▶ **WHAT THE TASK ASKS**
If a line in the entries below includes the string "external", copy it out.

Dataset excerpts
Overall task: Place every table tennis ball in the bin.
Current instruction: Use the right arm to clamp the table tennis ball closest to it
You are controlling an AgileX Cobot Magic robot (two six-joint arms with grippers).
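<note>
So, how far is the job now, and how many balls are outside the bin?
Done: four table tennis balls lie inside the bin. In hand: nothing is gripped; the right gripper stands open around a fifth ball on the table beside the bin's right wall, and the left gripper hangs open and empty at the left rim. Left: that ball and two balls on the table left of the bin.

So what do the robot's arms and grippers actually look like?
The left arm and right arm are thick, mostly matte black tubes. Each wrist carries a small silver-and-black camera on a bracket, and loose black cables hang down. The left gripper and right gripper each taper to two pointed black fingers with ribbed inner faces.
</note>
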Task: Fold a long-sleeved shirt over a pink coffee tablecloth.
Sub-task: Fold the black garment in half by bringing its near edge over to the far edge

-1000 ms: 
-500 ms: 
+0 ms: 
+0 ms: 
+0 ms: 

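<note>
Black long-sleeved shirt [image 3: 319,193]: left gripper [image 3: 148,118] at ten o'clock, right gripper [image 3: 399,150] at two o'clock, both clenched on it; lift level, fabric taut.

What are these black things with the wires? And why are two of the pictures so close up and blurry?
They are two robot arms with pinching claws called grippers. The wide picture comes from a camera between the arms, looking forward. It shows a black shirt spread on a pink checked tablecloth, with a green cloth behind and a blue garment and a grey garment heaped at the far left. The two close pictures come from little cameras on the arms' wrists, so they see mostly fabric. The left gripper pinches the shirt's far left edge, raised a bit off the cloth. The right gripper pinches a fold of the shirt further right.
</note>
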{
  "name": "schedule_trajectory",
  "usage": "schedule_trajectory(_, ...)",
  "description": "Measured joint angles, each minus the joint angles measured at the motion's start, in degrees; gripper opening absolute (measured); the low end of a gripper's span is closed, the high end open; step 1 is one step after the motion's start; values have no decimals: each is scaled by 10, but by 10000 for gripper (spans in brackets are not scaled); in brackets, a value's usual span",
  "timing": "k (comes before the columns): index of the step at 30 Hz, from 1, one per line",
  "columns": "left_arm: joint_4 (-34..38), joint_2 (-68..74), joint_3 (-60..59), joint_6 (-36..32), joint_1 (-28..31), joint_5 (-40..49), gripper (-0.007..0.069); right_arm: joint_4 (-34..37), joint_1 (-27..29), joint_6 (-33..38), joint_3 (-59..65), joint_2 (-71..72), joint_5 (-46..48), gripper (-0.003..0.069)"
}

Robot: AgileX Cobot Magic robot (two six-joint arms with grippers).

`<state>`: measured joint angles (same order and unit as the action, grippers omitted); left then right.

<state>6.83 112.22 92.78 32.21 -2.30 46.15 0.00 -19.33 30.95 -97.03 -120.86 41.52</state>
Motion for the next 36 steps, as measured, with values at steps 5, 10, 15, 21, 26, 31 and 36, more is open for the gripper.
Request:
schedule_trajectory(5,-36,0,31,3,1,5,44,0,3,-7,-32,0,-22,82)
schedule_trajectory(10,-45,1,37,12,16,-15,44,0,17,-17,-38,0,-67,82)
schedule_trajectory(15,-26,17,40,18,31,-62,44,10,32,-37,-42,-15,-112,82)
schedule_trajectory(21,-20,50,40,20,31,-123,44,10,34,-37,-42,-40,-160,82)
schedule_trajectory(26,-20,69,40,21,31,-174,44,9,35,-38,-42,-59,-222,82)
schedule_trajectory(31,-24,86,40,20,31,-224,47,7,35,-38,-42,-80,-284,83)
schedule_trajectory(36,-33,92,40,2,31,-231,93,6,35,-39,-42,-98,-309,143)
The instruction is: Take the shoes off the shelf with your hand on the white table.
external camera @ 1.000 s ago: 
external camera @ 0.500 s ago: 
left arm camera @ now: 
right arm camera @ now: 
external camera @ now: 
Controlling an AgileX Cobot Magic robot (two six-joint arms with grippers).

▶ **FINISHED EXERCISE**
external camera @ 1.000 s ago: 
external camera @ 0.500 s ago: 
external camera @ now: 

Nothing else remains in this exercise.